Illumina / ExpansionHunter

A tool for estimating repeat sizes
Other
182 stars 51 forks source link

About locus length #115

Open kumara3 opened 3 years ago

kumara3 commented 3 years ago

Hello,

I have a question about the repeat locus coordinate. When I change the repeat coordinate length even by 2bp upstream and downstream relative to coordinates given in your variant catalogue, for some of the sample I see a change of around 20-30 repeat units for some samples. Could you please help me interpret such results.

Regards,

egor-dolzhenko commented 3 years ago

Thank you for the question. The program can be sensitive to the accuracy of repeat coordinates. This is especially true when the sequence surrounding the repeat is very similar to the repeat itself. Could you please share coordinates of any such repeat?

kumara3 commented 3 years ago

Hello, Thank you for your reply. Coordinate : 18:53253386-53253458 (CAG repeat, This is from variant catalogue file in EH github) Changed coordinate: 18:53253384-53253460 (This is UCSC table browser). Around CAG repeat there is another repeat GGA. In such cases which one should be considered as true repeat size? Regards, Ashwani

egor-dolzhenko commented 3 years ago

Thanks for providing an example. In this case, the repeat definition from EH catalog is the better one to use. Note that the region 18:53253386-53253458 corresponds to sequence

CAGCAGCAGCAGCAGCAGCAGCAGCAGCAGCAGCAGCAGCAGCAGCAGCAGCAGCAGCAGCAGCAGCAGCAG

which is a perfect repetition of CAGs. On the other hand, the sequence corresponding to 18:53253384-53253460 is

AGCAGCAGCAGCAGCAGCAGCAGCAGCAGCAGCAGCAGCAGCAGCAGCAGCAGCAGCAGCAGCAGCAGCAGCAGCA

which starts in "AG" and ends with "CA". This repeat is defined as "(CAG)*" in EH catalog, and the former sequence fits this definition much better than the latter sequence. The less exact is the repeat definition, the harder it is for EH to genotype the repeat.

Did I answer your question? Please let me know if you have any follow up questions.

egor-dolzhenko commented 3 years ago

Also, very good point about the additional repeat! We will investigate if incorporating this repeat into the catalog improves accuracy. (FYI @yjqiu, this satellite repeat might be relevant for your work).

We are working on tools for annotating coordinates of novel repeats and improving existing annotations. This work is taking a little longer than expected, but we hope to release something next year. Finally, we just released a new tool for visualizing reads supporting EH genotype calls: https://github.com/Illumina/REViewer. Perhaps it could be useful for your work.

kumara3 commented 3 years ago

Hello,

Your explanation make sense. But In my case, when I am using EH with the other coordinate, I am getting results which match more to the PCR results than variant catalogue coordinate. a) Also only the start of the repeat locus is different by 2 bases.

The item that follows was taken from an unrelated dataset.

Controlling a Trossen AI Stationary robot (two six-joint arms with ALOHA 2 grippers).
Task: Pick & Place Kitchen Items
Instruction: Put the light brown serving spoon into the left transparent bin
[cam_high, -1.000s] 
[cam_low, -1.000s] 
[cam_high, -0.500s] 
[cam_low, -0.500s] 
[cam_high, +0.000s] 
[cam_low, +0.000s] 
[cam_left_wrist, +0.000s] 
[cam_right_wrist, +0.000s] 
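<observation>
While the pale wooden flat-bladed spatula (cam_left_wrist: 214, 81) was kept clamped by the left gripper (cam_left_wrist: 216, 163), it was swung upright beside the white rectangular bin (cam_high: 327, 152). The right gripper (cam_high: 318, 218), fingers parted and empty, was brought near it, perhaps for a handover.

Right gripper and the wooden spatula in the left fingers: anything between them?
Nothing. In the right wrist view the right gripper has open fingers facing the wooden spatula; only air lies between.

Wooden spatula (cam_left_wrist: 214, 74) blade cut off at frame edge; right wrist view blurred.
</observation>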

Does the algorithm applies a penalty, if start of repeat base in the sample does not matches exact repeat definition? b) The other thing is EH uses in-repeat/ spanning reads to find the repeat size. Changing 2 bp should not change the information about number of in-repeat/spanning reads mapping to number of repeat units?

Please let me know your thoughts.

Regards, Ashwani

egor-dolzhenko commented 3 years ago

Yes, modifying reference coordinates of a repeat would result in less accurate, lower scoring alignments. To assist with this better, would you be able to generate visualizations for modified and unmodified repeats and share them with me? You are welcome to send the plots by email.

You can download a Linux binary of the visualization tool from here: https://github.com/Illumina/REViewer/releases. Please note that before running the tool, the BAMlets generated by EH need to be sorted and indexed.

kumara3 commented 3 years ago

Hello,

Thank you for your reply. I will get back on this.

Regards, Ashwani

egor-dolzhenko commented 3 years ago

This sounds good!